3) High Cost and Low Accessibility: Traditional autologous CD19 CAR-T cell therapy has high production cost (each treatment costs hundreds of thousands of US dollars), long preparation cycle (2-4 weeks), and high technical threshold, which makes most patients unable to afford it and limits its popularization in developing countries and regions. Although universal CAR-T cells and in vivo induced CAR-T cells are expected to reduce the cost and shorten the preparation cycle, there are still many technical problems to be solved (such as immune rejection, low in vivo induction efficiency). How to reduce the production cost, simplify the production process, and improve the accessibility of CAR-T therapy is a major challenge in industrialization.

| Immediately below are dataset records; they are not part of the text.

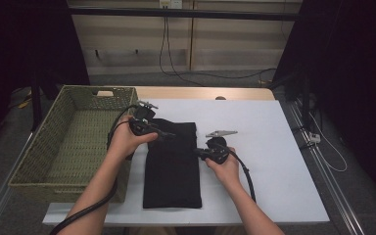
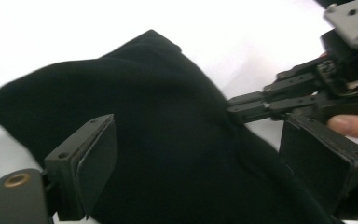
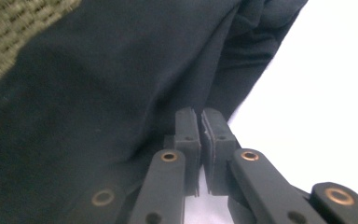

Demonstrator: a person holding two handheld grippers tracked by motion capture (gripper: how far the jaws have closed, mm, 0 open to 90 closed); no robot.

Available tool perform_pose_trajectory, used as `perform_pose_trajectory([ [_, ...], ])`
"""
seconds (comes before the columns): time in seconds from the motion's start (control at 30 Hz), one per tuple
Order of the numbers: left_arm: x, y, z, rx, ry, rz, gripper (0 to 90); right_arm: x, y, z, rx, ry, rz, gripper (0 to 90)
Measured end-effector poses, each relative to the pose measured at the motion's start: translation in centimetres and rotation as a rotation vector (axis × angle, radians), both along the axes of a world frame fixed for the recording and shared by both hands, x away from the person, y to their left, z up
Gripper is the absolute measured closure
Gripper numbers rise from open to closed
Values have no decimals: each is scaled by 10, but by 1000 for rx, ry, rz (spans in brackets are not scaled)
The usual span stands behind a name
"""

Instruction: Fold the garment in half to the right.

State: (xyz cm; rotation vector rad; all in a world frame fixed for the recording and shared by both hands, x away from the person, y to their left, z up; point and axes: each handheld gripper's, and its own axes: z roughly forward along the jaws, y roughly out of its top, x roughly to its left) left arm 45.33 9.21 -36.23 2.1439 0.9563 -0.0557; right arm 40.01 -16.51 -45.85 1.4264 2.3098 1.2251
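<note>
A black cloth [image 1: 172, 166] lies folded flat as a long rectangle on the white table [image 1: 274, 161]. My left gripper [image 1: 164, 133] hovers over the cloth's upper left part and points right. Its jaws stand wide open in the left gripper view [image 2: 200, 135], with the cloth [image 2: 168, 140] below them and nothing pinched. My right gripper [image 1: 197, 152] comes in from the right at the cloth's right edge. Its pads [image 3: 189, 128] are pressed together there, and a crease in the cloth [image 3: 98, 93] runs up from their tips. The right gripper [image 2: 233, 109] nips that same edge in the left gripper view.
A green woven basket [image 1: 73, 142] stands left of the cloth, right beside it, and its corner [image 3: 14, 28] appears in the right gripper view. The white table top stretches bare to the right. Cables trail from both grippers toward the front edge.
</note>
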Motion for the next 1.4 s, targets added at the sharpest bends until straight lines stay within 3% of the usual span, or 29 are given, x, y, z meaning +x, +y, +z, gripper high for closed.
perform_pose_trajectory([
  [0.13,-4,-3,-4,5,-8,-5,107,0,-1,2,-11,-15,-1,763],
  [0.23,-7,-4,-8,7,-14,-4,100,1,-5,5,-17,-42,-12,583],
  [0.43,-16,-7,-13,17,-27,14,90,5,-15,12,-32,-69,-51,326],
  [0.6,-23,-6,-18,30,-36,17,87,10,-23,15,-13,-84,-76,271],
  [0.8,-28,-6,-32,65,-25,34,82,18,-28,19,-25,-92,-109,218],
  [0.93,-32,-8,-36,72,-31,35,79,29,-30,19,-9,-61,-116,226],
  [1.03,-35,-10,-40,65,-32,44,79,36,-27,19,-24,-52,-112,211],
  [1.13,-36,-11,-43,75,-25,35,79,39,-26,19,-26,-52,-113,211],
  [1.23,-38,-11,-44,65,-15,53,79,43,-26,19,7,-59,-121,212],
  [1.4,-41,-12,-47,77,-19,58,80,51,-27,21,-7,-59,-144,219],
])
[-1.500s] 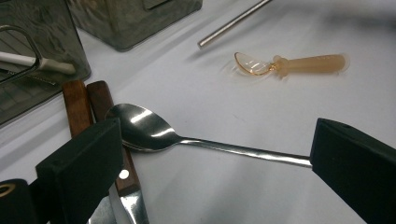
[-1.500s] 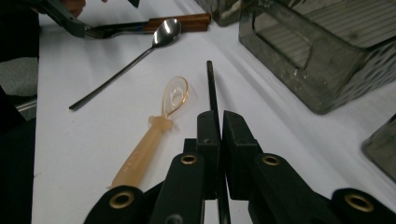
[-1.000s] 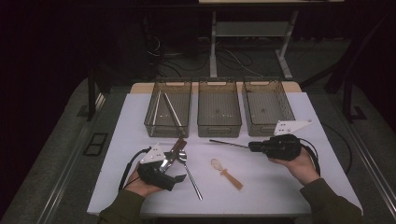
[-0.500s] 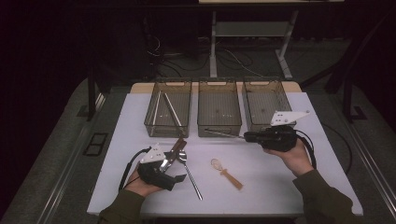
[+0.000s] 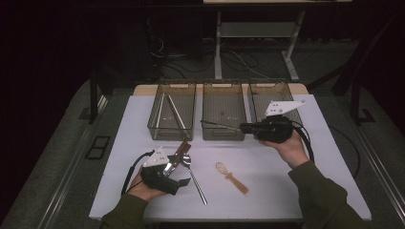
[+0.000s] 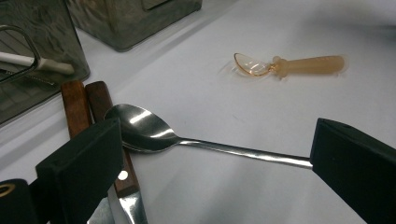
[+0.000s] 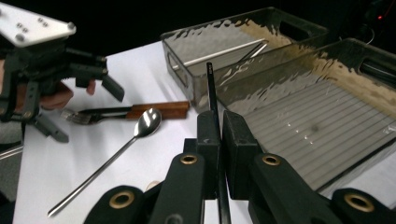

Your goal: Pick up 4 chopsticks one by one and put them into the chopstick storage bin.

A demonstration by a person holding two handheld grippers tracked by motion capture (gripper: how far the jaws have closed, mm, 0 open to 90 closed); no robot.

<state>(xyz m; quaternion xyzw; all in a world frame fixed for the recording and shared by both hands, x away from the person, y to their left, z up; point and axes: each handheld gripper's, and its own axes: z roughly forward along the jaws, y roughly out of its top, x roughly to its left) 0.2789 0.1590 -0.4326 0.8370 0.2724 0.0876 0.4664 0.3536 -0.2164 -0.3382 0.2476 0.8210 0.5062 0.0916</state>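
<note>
- High view: the right gripper (image 5: 244, 127), its jaws pinched tight on a thin black chopstick (image 5: 220, 125), now hangs over the near edge of the middle bin (image 5: 224, 110). A second earlier it sat lower and nearer the person, beside the right bin (image 5: 273, 98), with the stick lying level above the white table (image 5: 310, 167). It has since risen and swung toward the bins, and the stick's free end now reaches across the middle bin's front wall. Likely meaning: the sorting of this stick is near its drop, though which bin it is bound for cannot be told; two pale chopsticks (image 5: 173, 112) already lie in the left bin (image 5: 172, 109).
- High view: the left gripper (image 5: 177, 177) rests where it was, spread open over the steel spoon (image 5: 193, 174).
- Left gripper view: the spoon's (image 6: 154, 133) handle runs between the wide-open jaws, untouched. Two wooden-handled pieces (image 6: 88, 105) lie just behind its bowl, and an amber plastic spoon (image 6: 285, 65) lies well apart.
- Right gripper view: the jaws press together on the black chopstick (image 7: 211, 91), which points up over the middle bin (image 7: 317, 121). Across the table, the left gripper (image 7: 88, 100) hovers open by the steel spoon (image 7: 140, 128).
</note>
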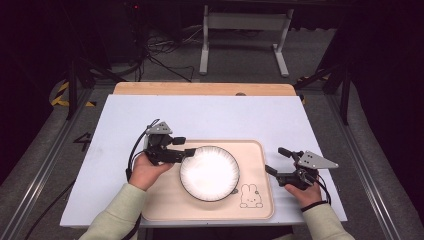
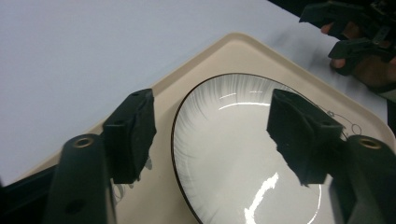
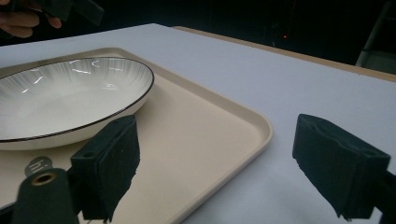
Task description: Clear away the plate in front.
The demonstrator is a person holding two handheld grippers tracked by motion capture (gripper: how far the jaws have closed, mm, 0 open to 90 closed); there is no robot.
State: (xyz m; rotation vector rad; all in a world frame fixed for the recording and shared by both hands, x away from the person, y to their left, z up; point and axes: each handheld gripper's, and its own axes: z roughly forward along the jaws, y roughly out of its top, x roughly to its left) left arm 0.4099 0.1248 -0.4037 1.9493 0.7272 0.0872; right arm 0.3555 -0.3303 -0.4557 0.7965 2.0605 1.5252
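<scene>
Plate (image 1: 210,173) sits on tray (image 1: 255,150); left gripper (image 1: 186,148) gapes at its left rim, right gripper (image 1: 276,161) spreads wide, holding nothing.

In the high view the tabletop (image 1: 210,117) lies bare across the upper half of the frame. At lower centre the beige tray (image 1: 257,200) carries a white plate (image 1: 210,173), flanked by the left hand-held gripper (image 1: 189,150) and right hand-held gripper (image 1: 276,161).

One plate (image 1: 209,173) is lying on one tray (image 1: 255,150), just ahead of the left gripper (image 1: 186,150). Two grippers are showing; the right gripper (image 1: 276,162) is sitting beside the tray's edge.
</scene>
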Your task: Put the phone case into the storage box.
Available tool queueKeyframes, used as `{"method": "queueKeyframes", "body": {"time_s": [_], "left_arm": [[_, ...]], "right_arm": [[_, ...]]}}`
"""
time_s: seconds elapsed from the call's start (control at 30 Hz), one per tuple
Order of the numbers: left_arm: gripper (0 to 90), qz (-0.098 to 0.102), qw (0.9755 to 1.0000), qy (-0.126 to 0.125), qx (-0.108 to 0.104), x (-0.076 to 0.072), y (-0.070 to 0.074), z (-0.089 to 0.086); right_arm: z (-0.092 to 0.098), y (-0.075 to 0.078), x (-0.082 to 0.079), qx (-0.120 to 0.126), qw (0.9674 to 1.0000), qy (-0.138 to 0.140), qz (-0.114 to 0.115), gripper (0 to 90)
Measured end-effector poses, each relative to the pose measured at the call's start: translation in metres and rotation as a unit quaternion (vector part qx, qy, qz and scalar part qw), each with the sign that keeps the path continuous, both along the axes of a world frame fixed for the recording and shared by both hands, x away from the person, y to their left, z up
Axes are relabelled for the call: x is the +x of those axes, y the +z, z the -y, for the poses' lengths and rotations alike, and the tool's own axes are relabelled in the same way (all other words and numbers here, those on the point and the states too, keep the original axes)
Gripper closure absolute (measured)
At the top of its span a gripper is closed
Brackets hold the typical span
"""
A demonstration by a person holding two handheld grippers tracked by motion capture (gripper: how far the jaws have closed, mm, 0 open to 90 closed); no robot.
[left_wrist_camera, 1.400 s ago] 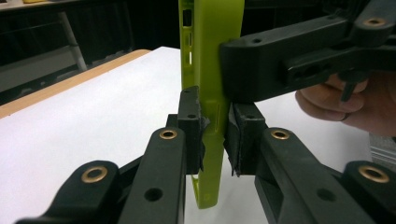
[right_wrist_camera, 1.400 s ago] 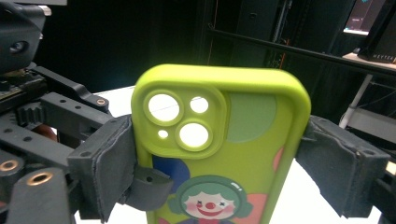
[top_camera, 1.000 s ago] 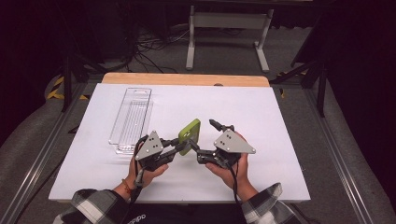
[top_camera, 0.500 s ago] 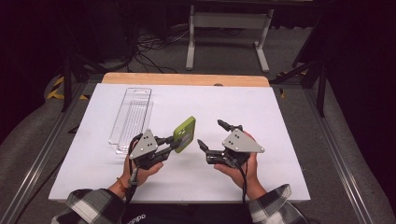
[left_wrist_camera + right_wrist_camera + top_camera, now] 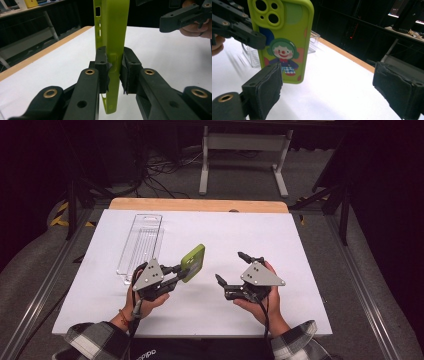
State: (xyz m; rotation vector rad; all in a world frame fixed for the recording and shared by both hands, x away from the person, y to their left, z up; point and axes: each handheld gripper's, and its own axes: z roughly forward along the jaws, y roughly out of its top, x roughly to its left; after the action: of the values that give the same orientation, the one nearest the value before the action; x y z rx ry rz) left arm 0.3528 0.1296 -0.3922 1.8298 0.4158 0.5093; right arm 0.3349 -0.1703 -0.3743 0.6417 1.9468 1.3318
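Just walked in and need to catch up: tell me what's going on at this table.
A person works at a white table with a gripper in each hand. The left gripper is clamped on the edge of a green phone case, holding it upright above the table. The right gripper is open and apart from the case, jaws spread wide, facing its clown-printed back. A clear plastic tray lies on the table's left side, untouched.
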Motion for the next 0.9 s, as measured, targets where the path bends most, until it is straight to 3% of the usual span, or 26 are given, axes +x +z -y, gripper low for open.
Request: {"method": "queueKeyframes", "body": {"time_s": [0.33, 0.5, 0.9], "left_arm": [[78.0, 0.007, 1.0, 0.001, 0.005, 0.0, 0.006, -0.008], [78.0, 0.015, 0.9999, -0.001, 0.008, 0.001, 0.009, -0.012], [77.9, 0.015, 0.9999, 0.002, -0.001, 0.001, 0.012, -0.018]], "right_arm": [[0.006, -0.008, -0.004, -0.035, 0.9993, -0.012, 0.01, 10.0], [0.011, -0.01, -0.005, -0.032, 0.9993, -0.018, 0.008, 10.0], [0.024, -0.019, -0.01, -0.059, 0.9979, -0.023, 0.01, 9.6]]}}
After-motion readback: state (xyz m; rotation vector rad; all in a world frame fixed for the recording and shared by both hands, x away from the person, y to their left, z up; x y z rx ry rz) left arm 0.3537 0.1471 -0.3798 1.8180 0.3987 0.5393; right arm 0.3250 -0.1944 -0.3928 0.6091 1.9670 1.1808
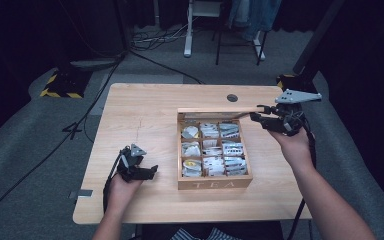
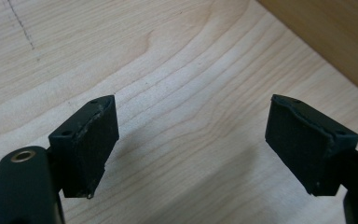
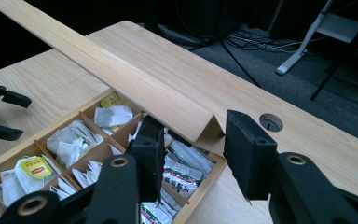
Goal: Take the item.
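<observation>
High view: the wooden tea box sits mid-bench, lid raised; the right hand-held gripper is at the lid's corner. Left gripper view: the left hand-held gripper gapes wide over bare bench. Right gripper view: jaws parted around the lid's corner, not clamping it; I'd move the lid slowly, following its hinge arc.

A compartmented tea box sits on the desk, right of centre, with its lid raised at the far edge. Tea bags lie in its compartments. The left tongs rest on the desk just left of the box; the right tongs are at the lid's right end. A cable hole lies beyond the box.
</observation>
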The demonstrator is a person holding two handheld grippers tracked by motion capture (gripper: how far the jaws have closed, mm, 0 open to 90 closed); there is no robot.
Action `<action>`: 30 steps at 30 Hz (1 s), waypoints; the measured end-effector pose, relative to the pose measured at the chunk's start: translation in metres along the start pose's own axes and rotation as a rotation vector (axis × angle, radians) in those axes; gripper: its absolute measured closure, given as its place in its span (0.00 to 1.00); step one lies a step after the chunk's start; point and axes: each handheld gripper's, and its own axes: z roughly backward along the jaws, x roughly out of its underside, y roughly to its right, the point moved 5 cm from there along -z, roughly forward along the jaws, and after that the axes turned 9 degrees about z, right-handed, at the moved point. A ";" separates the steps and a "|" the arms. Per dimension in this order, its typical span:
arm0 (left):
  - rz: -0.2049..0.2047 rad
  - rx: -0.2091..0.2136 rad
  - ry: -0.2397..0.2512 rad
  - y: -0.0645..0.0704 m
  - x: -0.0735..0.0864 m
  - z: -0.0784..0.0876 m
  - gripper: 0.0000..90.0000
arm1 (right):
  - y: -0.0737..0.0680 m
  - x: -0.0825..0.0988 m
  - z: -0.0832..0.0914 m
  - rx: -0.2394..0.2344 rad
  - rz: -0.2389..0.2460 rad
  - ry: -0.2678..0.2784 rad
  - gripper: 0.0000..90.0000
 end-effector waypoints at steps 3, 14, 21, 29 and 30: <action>-0.004 0.028 0.012 0.003 -0.002 0.006 0.21 | 0.000 0.001 -0.001 0.004 -0.001 0.007 0.64; -0.016 0.097 -0.003 0.015 -0.014 0.028 0.21 | -0.002 0.004 -0.001 0.003 -0.004 0.023 0.64; -0.054 0.126 0.029 0.029 -0.026 0.047 0.21 | -0.003 0.005 -0.001 0.004 -0.004 0.026 0.63; -0.098 0.179 0.079 0.053 -0.043 0.069 0.23 | -0.003 0.004 -0.001 0.010 -0.006 0.027 0.64; -0.098 0.185 0.082 0.056 -0.045 0.070 0.23 | -0.003 0.004 -0.001 0.011 -0.004 0.026 0.63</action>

4) T-cell Exhaustion: Long-term activation of CD19 CAR-T cells in vivo will lead to T-cell exhaustion, which is characterized by decreased proliferation ability, reduced killing efficiency, increased expression of exhaustion-related molecules (such as PD-1, TIM-3, LAG-3), and shortened survival time, resulting in reduced long-term anti-tumor effect and increased tumor recurrence rate. The mechanism of T-cell exhaustion is complex, related to the tumor microenvironment, CAR structure, and cytokine secretion. How to inhibit T-cell exhaustion and maintain the long-term function of CAR-T cells is a key difficulty in basic research. The modification of intracellular signaling domains, the combination of immune checkpoint inhibitors, and the optimization of the tumor microenvironment are important strategies to solve this problem.
5) Application Limitations in Autoimmune Diseases: Although CD19 CAR-T cell therapy has shown good potential in autoimmune diseases, there are still many challenges, such as the lack of unified treatment standards (such as the dosage of CAR-T cells, preconditioning chemotherapy regimen), the unclear long-term safety (such as the risk of infection and secondary tumors after long-term B-cell depletion), and the difficulty in evaluating the treatment effect. In addition, autoimmune diseases are chronic diseases, and the risk-benefit ratio of lymphodepletion chemotherapy needs to be re-evaluated, and the fertility concerns of young patients have also become an obstacle to treatment. How to formulate personalized treatment plans and verify the long-term safety and efficacy is a key challenge in the expansion of CD19 CAR application in autoimmune diseases.
6) Technical Limitations of In Vivo Induction: Although in vivo induced CD19 CAR-T cells have broad prospects, there are still many technical limitations, such as the non-specificity of viral vectors (which may transduce non-T cells, leading to off-target effects), the low efficiency of in vivo gene delivery, and the potential risk of random insertion of viral vectors into chromosomes (which may cause gene mutation and secondary tumors). How to improve the specificity and efficiency of in vivo gene delivery, and reduce the safety risks of vectors is a key challenge in the research of in vivo induced CD19 CAR-T cells. The development of targeted delivery systems (such as T-cell-specific nanocarriers, dual-specific binders) and the combination of gene editing tools (such as CRISPR/Cas9) are important ways to solve this problem.